Artist Views of New Orleans
Part One, Two and Three
This three part series featuring works from the Ogden collection and curated by Museum Director Rick Gruber offers a unique look at the Crescent City as it evolved from the heady antebellum years to the close of the 20th century.
The first segment included paintings, primarily landscapes, and a few early photographs from 1848 to 1899 by artists such as Lulu King Saxon, aunt of famous local writer Lyle Saxon, Ellsworth Woodward, Richard Clague, Marie Seebold Molinary and William Aiken Walker.
In his review, Times-Picayune Art Critic Douglas MacCash, points out that most of the work in Part One depicts the more rustic landscape of the city's outskirts rather than its neighborhoods. He attributes this to both Roger Ogden's eye as well as the fascination of artists with "the insanely fecund environment of the deep South." He also suggests these classic landscapes represents in a stylistic sense the calm, classicism of art in the late nineteenth century that predated by a matter of years the Modernist movement of artists like Picasso and Matisse.
Part Two: 1900 to 1950 reflects the impact of modernity on New Orleans, the rush to progress and preservation. The population nearly doubled during this time. The automobile, electric streetcars, movie theatres and radio changed everyday life. Even as "skyscrapers" made their mark on the skyline, preservationists realized the value of the French Quarter's dilapidated architecture and began efforts to save it. Artists and writers flocked to the quarter making it a part of the "American Scene" movement. Once mundane sights such as the praline lady or the mule-drawn produce wagon became studies for artists like Sadie A.E. Irvine and photographer Joseph Woodson "Pops" Whitesell.
The WPA's Gulf States Public Works of Art Project, led by Newcomb Art School Director Ellsworth Woodward, provided ample work for New Orleans artists during this time. Included in the show were works by Clarence John Laughlin - known for his eerie imgs of the Mississippi River, ruined plantations and surreal city scene - and emerging modernist like John McCrady and Will Henry Stevens who were inspired by time spent in New Orleans.

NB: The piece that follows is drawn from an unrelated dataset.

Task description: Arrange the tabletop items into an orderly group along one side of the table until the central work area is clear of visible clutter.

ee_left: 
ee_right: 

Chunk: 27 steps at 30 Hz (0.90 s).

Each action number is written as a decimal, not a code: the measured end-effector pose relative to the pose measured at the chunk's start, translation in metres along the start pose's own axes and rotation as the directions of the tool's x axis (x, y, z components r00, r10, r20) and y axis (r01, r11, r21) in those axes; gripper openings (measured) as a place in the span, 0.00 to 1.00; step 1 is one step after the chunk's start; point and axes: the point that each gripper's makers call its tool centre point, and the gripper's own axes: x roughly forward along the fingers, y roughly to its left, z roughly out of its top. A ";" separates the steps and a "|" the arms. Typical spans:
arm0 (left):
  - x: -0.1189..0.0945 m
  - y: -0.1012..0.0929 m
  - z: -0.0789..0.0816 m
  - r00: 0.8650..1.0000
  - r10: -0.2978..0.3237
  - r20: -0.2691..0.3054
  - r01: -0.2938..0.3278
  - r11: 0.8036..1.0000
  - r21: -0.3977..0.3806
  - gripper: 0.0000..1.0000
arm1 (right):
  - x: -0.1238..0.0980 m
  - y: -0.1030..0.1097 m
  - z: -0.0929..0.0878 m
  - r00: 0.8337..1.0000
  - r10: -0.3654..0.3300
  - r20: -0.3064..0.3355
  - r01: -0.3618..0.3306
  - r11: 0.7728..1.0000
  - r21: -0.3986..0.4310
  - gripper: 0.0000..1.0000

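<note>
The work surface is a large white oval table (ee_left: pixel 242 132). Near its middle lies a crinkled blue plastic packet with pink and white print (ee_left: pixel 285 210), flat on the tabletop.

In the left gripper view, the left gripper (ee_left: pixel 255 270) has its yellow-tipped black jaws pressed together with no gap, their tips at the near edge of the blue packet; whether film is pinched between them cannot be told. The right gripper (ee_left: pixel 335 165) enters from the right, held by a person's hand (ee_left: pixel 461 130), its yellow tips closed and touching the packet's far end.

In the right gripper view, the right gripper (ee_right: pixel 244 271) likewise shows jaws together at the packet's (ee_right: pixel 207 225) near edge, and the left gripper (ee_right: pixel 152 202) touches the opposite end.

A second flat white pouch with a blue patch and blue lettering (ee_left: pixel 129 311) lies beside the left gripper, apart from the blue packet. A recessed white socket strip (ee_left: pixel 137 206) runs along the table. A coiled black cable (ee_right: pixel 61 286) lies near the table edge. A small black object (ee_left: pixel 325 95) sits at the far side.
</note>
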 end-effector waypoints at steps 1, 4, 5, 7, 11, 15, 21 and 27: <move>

The final segment in the series looks at the second half of the 20th century, 1951 - 1999, featuring work by a number of photographers like Judy Cooper, William K. Greiner, Michael Palumbo and Michael P. Smith; painters Noel Rockmore, Roy Ferdinand, Shirley Robey Masinter, Reginald Minters and others. The show documents the hard times that plagued most southern urban centers during the post war years and the civil rights movement as well as the singular culture of music, food and people that uniquely defines New Orleans.